People always ask my wife and son
if I am cranky as I do a show and they are
always baffled when they both shake their
head and say that I am the happiest camper
ever. I may be very lethargic at times but
even then I keep smiling. Even when I am
faced with adversity I just keep my cool
and keep going. For instance, I lost my cell
phone after the pre-judging at the USAs.
However I just figured that eventually it
would either appear or I would just use my
cell phone insurance and get me a new one.
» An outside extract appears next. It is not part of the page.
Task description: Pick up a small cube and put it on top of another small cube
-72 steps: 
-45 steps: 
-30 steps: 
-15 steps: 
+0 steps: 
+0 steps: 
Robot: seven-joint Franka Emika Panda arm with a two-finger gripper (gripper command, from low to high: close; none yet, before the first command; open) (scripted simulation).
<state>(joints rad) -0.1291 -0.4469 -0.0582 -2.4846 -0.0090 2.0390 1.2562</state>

I did not let that negative event bother my
mindset in the middle of a bodybuilding
show. As a result, I remained unaffected,
just focused on the task at hand and the
cell phone was turned in by someone at the
office where the event was held and thus
given to me on the following day.
So be strong mentally and know that
if you want something bad enough (which
in order to do a bodybuilding competition
you really need to want it) then you can
accomplish anything provided you are
determined enough to follow through with
the plan that will get you from A to B.
3. Become As Machine Like As Possible, Especially When It Comes To
Food:
Many bodybuilders torture themselves
dreaming about cheat foods and what they
would love to be eating. In my opinion,
this sort of behavior is a sure fire way to
torture yourself throughout the contest
prep and to get into a bad mood due to the
fact that you cannot have such foods. The
most successful competitive bodybuilders
however learn to not even think about that
and only focus on what they will look like
onstage and as a result everything they
do helps to achieve that look. Therefore,
there is not thought about cheating; reason
why I can take my family to eat at a nice
restaurant and I simply eat my food as they
enjoy theirs.
Along the same lines, when you
wake up tired in the morning and know
that you have to do your morning cardiovascular exercise, do not even think about
it; just do it! Become a machine with a
clear and set schedule, and execute that
schedule without any emotion regardless
of how you feel. Only envision the end
result which is you looking your best
ever in front of your family and friends.
4. Enjoy The Journey:
I always say to enjoy the journey as
though it is very challenging, it goes by
quick. When you are on stage, cherish
every second up there as that time goes
by even quicker. And of course, always
take something that you learned from the
experience and apply it to other aspects
of your life.
Conclusion
One last thing I would like to note is that
bodybuilding or figure competition is more
of a team effort than what most people
think. Full family support, the aid of a
good trainer and the encouragement of
your friends can make a huge difference
in the whole outcome. Make sure that you
thank those people who help you out each
and every day as without your team it will
be very hard for you to be successful at
bodybuilding (or figure) competition.
Many times we have seen competitors do really well on their contest preparation but
only while heavily neglecting family time, relationships and even work.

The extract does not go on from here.